● TASK INSTRUCTIONS
Answer with a single number: how many lines in the listing below include "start"?

►

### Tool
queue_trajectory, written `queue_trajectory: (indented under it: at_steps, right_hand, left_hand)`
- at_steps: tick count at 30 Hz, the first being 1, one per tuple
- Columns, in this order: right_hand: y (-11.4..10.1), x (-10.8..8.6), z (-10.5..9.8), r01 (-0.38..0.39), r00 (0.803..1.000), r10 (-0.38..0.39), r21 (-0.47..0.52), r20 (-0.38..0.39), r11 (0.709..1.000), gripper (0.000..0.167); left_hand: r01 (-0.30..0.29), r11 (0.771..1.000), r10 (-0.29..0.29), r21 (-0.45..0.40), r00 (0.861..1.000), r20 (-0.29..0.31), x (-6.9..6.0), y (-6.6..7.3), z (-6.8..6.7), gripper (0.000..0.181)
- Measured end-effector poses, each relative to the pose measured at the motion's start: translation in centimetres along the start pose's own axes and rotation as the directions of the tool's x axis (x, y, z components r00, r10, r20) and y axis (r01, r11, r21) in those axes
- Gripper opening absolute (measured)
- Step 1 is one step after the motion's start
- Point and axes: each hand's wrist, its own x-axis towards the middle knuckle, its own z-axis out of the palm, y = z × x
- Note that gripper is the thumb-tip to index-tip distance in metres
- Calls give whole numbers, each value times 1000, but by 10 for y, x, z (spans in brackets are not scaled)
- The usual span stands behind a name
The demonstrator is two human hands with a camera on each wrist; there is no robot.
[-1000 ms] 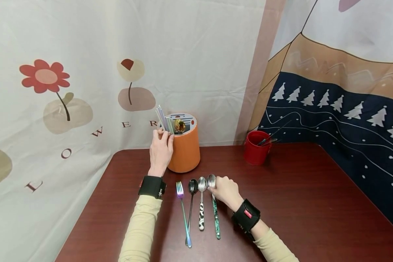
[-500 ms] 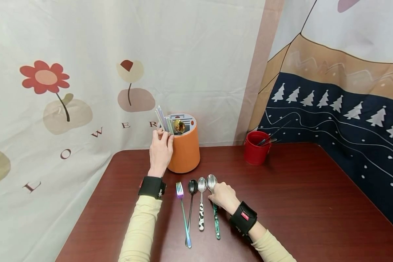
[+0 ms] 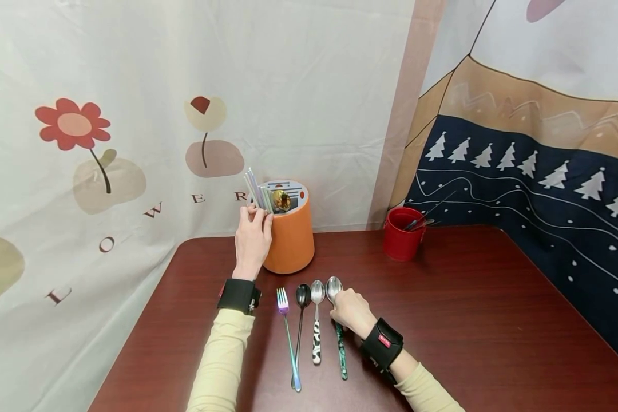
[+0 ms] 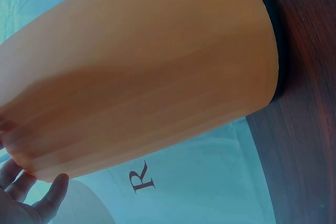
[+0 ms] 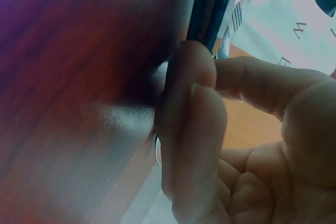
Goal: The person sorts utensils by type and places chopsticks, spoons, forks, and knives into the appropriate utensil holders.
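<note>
At the back of the table, my left hand (image 3: 252, 240) holds the rim of an orange cylindrical holder (image 3: 290, 243). Pale straws (image 3: 257, 191) and a gold-coloured spoon (image 3: 281, 200) stick out of its top. The left wrist view shows the holder's side (image 4: 157, 66) large, with my fingers at its rim. My right hand (image 3: 352, 312) pinches a spoon with a green patterned handle (image 3: 341, 355) around its neck; its bowl lies beyond my fingers. To its left lie a spoon with a black-and-white handle (image 3: 316, 340), a black spoon (image 3: 302, 296) and a fork (image 3: 283, 300).
A red bucket (image 3: 403, 234) with thin utensils in it stands at the back right of the brown table (image 3: 484, 320). Printed cloths hang behind the table and along its right side. The fork's handle end crosses the black spoon's.
My right hand has slid a little down the green-handled spoon, from its bowl to its neck, uncovering the bowl. My left hand stays at the holder's rim.
</note>
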Motion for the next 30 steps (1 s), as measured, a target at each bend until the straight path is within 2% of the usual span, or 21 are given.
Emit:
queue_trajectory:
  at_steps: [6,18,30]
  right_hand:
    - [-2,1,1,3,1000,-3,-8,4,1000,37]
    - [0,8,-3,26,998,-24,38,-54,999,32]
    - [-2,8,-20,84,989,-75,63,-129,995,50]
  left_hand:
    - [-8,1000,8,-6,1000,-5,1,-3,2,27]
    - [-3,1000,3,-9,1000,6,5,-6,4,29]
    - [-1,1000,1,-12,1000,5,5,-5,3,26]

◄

● OUTPUT FOR THIS EXERCISE
2